Expansive imagery of wind-roughened waters and fading light embodies the journey's melancholy, with "dimming" (冥冥) visually conveying emotional uncertainty.
Third Couplet: "人归山郭暗,雁下芦洲白。"
Rén guī shān guō àn, yàn xià lú zhōu bái.
Villagers return to darkened hills; Geese descend on reed-isles white as rills.
Human and avian homecomings ("return"/"descend") contrast with the poet's rootlessness, while "white reeds" (芦洲白) intensify the visual loneliness against gathering darkness.
Fourth Couplet: "独夜忆秦关,听钟未眠客。"
Dú yè yì qín guān, tīng zhōng wèi mián kè.
Alone, I long for Chang'an's gate; Temple bells toll for this sleepless mate.
The conclusive "sleepless mate" (未眠客) personalizes the journey's isolation, where distant bells amplify rather than soothe homesickness, merging physical and emotional wandering.
Artistic Features
The poem threads solitude through "lonesome station," "dimming light," and "darkened hills"—each image deepening emotional desolation. Its unadorned language achieves rich subtleties, progressing naturally from distant views to intimate insomnia. The structural movement from mooring to memories demonstrates Wei's mastery of scene-to-sentiment transitions.
Holistic Appreciation
Employing plain description (白描), the poem builds profound desolation from simple elements: moored boat (1), windswept dusk (2), returning creatures (3), and ultimately the poet's wakeful nostalgia (4). Without explicit sorrow, each couplet accumulates emotional weight—the villagers' homeward paths and geese's nesting contrasting the speaker's suspended journey. The concluding temple bells resonate as both temporal markers and metaphors for unreachable homelands.
Insight
Wei transforms a routine stopover into existential meditation.
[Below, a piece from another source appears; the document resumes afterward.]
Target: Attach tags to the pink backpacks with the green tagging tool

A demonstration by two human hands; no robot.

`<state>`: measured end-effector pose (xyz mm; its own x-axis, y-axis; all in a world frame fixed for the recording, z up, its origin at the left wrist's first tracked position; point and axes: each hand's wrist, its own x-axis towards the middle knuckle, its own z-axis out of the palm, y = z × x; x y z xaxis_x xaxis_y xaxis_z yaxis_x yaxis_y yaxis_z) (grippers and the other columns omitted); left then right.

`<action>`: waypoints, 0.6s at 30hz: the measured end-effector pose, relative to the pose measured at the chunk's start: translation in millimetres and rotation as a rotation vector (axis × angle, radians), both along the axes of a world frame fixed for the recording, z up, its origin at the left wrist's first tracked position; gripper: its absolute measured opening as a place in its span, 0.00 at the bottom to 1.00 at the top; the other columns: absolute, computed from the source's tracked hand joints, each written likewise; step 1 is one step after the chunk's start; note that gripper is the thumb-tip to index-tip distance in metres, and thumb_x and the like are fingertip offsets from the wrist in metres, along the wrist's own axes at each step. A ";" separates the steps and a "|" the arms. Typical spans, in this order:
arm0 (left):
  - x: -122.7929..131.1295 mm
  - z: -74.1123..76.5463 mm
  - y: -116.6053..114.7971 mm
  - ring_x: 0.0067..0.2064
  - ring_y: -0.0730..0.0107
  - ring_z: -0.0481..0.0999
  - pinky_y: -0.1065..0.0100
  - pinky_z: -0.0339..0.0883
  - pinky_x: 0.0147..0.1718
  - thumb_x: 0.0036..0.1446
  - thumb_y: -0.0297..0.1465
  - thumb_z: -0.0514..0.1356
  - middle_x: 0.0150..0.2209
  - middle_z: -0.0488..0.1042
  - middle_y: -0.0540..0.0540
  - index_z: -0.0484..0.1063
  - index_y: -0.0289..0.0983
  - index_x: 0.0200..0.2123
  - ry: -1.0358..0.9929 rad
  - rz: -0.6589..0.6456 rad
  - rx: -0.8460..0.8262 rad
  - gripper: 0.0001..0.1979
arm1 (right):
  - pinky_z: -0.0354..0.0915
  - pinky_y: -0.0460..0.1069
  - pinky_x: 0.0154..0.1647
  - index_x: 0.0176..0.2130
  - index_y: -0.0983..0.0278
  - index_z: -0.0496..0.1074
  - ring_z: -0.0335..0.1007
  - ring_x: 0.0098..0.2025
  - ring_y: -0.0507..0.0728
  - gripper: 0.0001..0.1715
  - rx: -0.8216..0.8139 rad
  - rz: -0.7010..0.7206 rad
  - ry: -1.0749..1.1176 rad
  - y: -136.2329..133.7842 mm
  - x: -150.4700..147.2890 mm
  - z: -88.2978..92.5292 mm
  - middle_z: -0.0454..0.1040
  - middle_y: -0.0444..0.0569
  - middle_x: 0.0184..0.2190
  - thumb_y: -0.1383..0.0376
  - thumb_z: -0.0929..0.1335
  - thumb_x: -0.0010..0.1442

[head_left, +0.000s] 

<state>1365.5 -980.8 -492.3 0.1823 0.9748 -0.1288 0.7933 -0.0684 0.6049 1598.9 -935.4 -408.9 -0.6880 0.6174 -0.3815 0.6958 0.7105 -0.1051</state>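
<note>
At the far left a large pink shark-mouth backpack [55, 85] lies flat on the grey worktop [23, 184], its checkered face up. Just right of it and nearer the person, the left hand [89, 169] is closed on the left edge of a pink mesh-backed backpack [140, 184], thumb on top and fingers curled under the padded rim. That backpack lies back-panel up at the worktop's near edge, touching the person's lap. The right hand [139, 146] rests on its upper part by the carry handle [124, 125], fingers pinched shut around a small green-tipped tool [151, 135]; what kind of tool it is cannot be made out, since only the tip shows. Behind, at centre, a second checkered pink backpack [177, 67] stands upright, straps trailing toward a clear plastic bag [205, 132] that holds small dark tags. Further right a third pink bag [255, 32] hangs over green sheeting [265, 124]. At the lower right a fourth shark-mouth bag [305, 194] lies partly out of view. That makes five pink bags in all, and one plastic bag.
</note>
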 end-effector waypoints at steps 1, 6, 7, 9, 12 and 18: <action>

The "white reed-isles" represent transient resting places in life's journey, while "Chang'an's gate" symbolizes permanent belonging. This Tang masterpiece suggests that travel's deepest loneliness emerges not during movement, but in stillness—when others' rootedness highlights our own displacement.
Poem translator
Kiang Kanghu
About the poet
Wei Yingwu (韦应物), circa 737 - 786, was a native of Chang'an, Beijing. His poems were collected in the Wei Suzhou Collection, which included poems concerned with the plight of the people, expressions of disobedience to the times and indignation against the world, and descriptions of idyllic landscapes, etc., of which the ones describing idyllic landscapes are the most famous, and have been sung by posterity in particular.